WHAT YOU HAVE TO DO — Each line in the data must be reproduced as written, except for any picture.

MATERIAL PROVIDED —
'''
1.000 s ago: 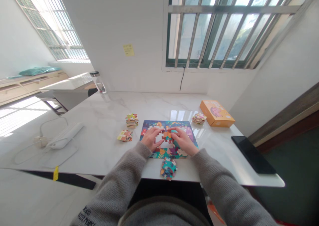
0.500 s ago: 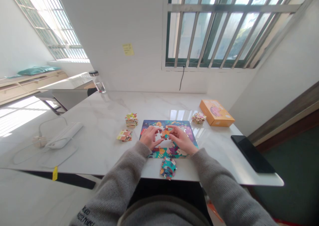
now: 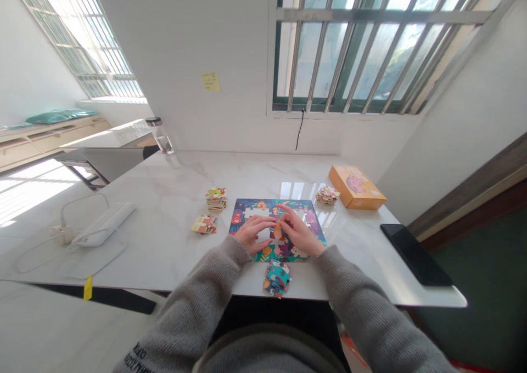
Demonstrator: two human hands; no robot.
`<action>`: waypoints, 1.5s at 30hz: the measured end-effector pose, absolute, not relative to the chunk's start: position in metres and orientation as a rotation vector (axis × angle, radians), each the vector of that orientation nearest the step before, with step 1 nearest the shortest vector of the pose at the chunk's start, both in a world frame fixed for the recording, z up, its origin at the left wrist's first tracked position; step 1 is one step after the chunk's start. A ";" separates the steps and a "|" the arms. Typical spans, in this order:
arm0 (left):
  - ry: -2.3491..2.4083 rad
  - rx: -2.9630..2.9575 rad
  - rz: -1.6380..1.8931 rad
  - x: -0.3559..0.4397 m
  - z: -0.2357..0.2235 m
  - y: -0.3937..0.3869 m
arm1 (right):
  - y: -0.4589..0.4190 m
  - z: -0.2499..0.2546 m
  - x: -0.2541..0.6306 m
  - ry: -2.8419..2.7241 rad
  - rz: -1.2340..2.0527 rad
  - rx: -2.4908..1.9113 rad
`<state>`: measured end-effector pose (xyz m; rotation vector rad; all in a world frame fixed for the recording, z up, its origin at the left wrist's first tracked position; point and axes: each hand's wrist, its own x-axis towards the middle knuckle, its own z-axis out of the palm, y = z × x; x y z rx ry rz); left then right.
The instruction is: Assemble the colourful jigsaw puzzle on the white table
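A colourful jigsaw puzzle [image 3: 244, 203] lies flat on the table, its frame filled and white gaps showing inside. Over its middle, my right hand [image 3: 300, 233] pinches a small puzzle piece [image 3: 278, 230] with orange on it between thumb and forefinger. My left hand [image 3: 252, 233] hovers over the left half, thumb and fingers apart. Its fingertips come close to the piece; whether they touch it I cannot tell. Between my forearms, near the table edge, sits a pile of teal puzzle pieces [image 3: 278, 277].
Left of the puzzle stand a tall stack of pieces [image 3: 216, 199] and a lower one [image 3: 205, 225]. Another stack [image 3: 328, 196] is beside an orange box [image 3: 357, 187] at the right. A black phone [image 3: 415, 255], a white power strip [image 3: 105, 225] and a bottle [image 3: 161, 136] also rest on the table.
My right hand has turned slightly, and the piece it pinches now stands more upright. My left fingers have shifted right and down, uncovering the white gap at the upper left.
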<state>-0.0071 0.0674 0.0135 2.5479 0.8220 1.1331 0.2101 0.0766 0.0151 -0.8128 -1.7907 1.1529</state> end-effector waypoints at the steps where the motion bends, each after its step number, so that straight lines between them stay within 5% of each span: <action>1: 0.818 2.546 1.134 -0.007 0.013 0.067 | 0.077 0.016 0.210 -1.781 1.158 -0.808; 12: 0.945 2.301 1.277 -0.014 0.011 0.074 | 0.075 0.021 0.217 -2.097 0.546 -0.763; 23: 1.612 2.360 1.074 -0.033 -0.001 0.081 | 0.076 0.017 0.218 -2.204 0.463 -0.868; 45: 1.631 2.422 0.856 -0.038 -0.007 0.084 | 0.098 0.018 0.186 -2.492 0.261 -1.071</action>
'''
ANSWER TO THIS EXERCISE —
1.000 s ago: 
0.500 s ago: 
now: 
Demonstrator: two human hands; no robot.
`<action>`: waypoints, 1.5s at 30hz: the measured end-effector pose, absolute, not relative to the chunk's start: position in metres and orientation as a rotation vector (axis × angle, radians), each the vector of that orientation nearest the step before, with step 1 nearest the shortest vector of the pose at the chunk's start, both in a world frame fixed for the recording, z up, its origin at the left wrist's first tracked position; step 1 is one step after the chunk's start. A ";" separates the steps and a "|" the arms. Typical spans, in this order:
arm0 (left):
  - ry: -2.3491..2.4083 rad
  - rx: -2.9630..2.9575 rad
  - rz: -1.6380..1.8931 rad
  - x: -0.3559..0.4397 m
  - z: -0.2357..0.2235 m
  - y: -0.3937..0.3869 m
arm1 (right):
  - y: -0.4589..0.4190 m
  - z: -0.2499..0.2546 m
  - x: -0.2541..0.6306 m
  - ry: -2.8419..2.7241 rad
  - rz: -1.2340..2.0527 rad
  - rx: -2.4908..1.9113 rad
`<state>`: measured end-effector pose (xyz m; rotation vector rad; all in a world frame fixed for the recording, z up, its origin at the left wrist's first tracked position; point and axes: each hand's wrist, its own x-axis towards the middle knuckle, its own z-axis out of the palm, y = z × x; x y z rx ry rz); left then right.
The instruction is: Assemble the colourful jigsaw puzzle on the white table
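A colourful jigsaw puzzle [image 3: 244, 203] lies flat on the table, its frame filled and white gaps showing inside. Over its middle, my right hand [image 3: 300, 233] pinches a small puzzle piece [image 3: 278, 230] with orange on it between thumb and forefinger. My left hand [image 3: 252, 233] hovers over the left half, thumb and fingers apart. Its fingertips come close to the piece; whether they touch it I cannot tell. Between my forearms, near the table edge, sits a pile of teal puzzle pieces [image 3: 278, 277].
Left of the puzzle stand a tall stack of pieces [image 3: 216, 199] and a lower one [image 3: 205, 225]. Another stack [image 3: 328, 196] is beside an orange box [image 3: 357, 187] at the right. A black phone [image 3: 415, 255], a white power strip [image 3: 105, 225] and a bottle [image 3: 161, 136] also rest on the table.
My right hand has turned slightly, and the piece it pinches now stands more upright. My left fingers have shifted right and down, uncovering the white gap at the upper left.
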<state>-0.0071 0.0674 0.0135 2.5479 0.8220 1.1331 0.2101 0.0766 0.0151 -0.8128 -1.7907 1.1529</state> end-effector waypoints at the steps where the motion bends, each after its step number, so that straight lines between them stay within 5% of each span: <action>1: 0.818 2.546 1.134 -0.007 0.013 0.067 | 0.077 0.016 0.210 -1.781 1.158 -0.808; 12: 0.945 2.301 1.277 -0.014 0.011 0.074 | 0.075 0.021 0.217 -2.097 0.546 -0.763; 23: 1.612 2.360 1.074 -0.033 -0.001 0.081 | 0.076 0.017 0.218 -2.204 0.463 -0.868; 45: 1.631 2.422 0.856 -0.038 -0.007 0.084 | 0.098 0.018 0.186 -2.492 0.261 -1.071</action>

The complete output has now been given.